Modafinil acid
- Names: Preferred IUPAC name (Diphenylmethanesulfinyl)acetic acid

Identifiers
- CAS Number: 63547-24-0;
- 3D model (JSmol): Interactive image;
- ChemSpider: 2342211;
- ECHA InfoCard: 100.219.633
- PubChem CID: 3085267;
- UNII: 54N37HN7N4;
- CompTox Dashboard (EPA): DTXSID60979768 ;

Properties
- Chemical formula: C_{15}H_{14}O_{3}S
- Molar mass: 274.33 g·mol^{−1}

= Modafinil acid =

Modafinil acid (code name CRL-40467), also known as modafinilic acid or modafinil carboxylate, is one of the two major metabolites of modafinil – the other being modafinil sulfone. Modafinil acid is also a metabolite of the modafinil prodrug, adrafinil, and the (R)-(–)-enantiomer is a metabolite of armodafinil, the (R)-(–)-enantiomer of modafinil. Between 30 - 60% of modafinil is converted to modafinil acid and its half life is roughly half that of modafinil (about 7 hours). Modafinil acid seems to be inactive, and similarly to modafinil sulfone, does not appear to contribute to the wakefulness-promoting/psychostimulant effects of modafinil.
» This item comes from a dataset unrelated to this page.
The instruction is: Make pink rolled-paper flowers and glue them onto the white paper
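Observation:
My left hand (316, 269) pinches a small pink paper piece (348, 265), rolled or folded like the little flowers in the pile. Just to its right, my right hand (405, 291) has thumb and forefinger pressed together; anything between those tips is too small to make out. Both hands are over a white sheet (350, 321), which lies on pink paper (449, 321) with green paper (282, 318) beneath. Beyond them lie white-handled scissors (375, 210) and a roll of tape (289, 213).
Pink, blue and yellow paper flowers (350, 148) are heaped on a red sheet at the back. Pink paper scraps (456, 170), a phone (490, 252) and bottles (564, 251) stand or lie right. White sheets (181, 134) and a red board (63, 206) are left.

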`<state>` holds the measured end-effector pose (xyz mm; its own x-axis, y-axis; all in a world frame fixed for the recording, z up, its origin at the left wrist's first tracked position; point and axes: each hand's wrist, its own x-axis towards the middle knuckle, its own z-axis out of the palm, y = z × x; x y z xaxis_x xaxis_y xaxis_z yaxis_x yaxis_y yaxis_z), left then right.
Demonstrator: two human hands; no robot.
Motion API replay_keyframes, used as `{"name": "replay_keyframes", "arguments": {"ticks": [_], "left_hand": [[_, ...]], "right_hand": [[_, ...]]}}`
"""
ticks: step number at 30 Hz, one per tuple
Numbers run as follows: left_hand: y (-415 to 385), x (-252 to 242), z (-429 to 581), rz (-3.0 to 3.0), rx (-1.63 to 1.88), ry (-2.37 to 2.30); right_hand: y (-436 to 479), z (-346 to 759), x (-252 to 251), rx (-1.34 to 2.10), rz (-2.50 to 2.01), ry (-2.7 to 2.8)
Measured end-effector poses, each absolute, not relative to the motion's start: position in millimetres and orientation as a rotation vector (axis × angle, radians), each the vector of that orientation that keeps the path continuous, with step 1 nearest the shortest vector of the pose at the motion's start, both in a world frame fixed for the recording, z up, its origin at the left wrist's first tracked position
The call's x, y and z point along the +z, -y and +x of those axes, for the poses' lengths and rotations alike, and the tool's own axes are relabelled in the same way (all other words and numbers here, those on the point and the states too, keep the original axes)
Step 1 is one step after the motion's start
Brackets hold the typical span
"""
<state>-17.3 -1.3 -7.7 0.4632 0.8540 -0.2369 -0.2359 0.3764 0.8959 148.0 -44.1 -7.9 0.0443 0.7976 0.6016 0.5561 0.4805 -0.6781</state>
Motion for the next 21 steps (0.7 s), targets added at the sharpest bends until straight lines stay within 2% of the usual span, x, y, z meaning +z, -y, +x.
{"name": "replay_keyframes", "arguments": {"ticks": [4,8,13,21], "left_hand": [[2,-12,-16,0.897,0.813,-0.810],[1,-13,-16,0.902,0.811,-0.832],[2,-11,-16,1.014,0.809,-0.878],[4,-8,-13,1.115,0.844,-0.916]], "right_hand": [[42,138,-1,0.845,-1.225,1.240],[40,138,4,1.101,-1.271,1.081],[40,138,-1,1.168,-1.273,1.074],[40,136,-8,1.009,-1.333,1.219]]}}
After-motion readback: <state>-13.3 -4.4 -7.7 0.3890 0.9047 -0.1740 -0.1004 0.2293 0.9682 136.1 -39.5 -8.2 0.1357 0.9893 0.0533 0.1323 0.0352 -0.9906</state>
In the breakdown process of modafinil, modafinil is primarily hydrolyzed by an esterase or amidase enzyme into modafinil acid. The apparent clearance of modafinil acid is significantly higher than that of modafinil, following the hypothesis that metabolism increases the polarity and the clearance of modafinil.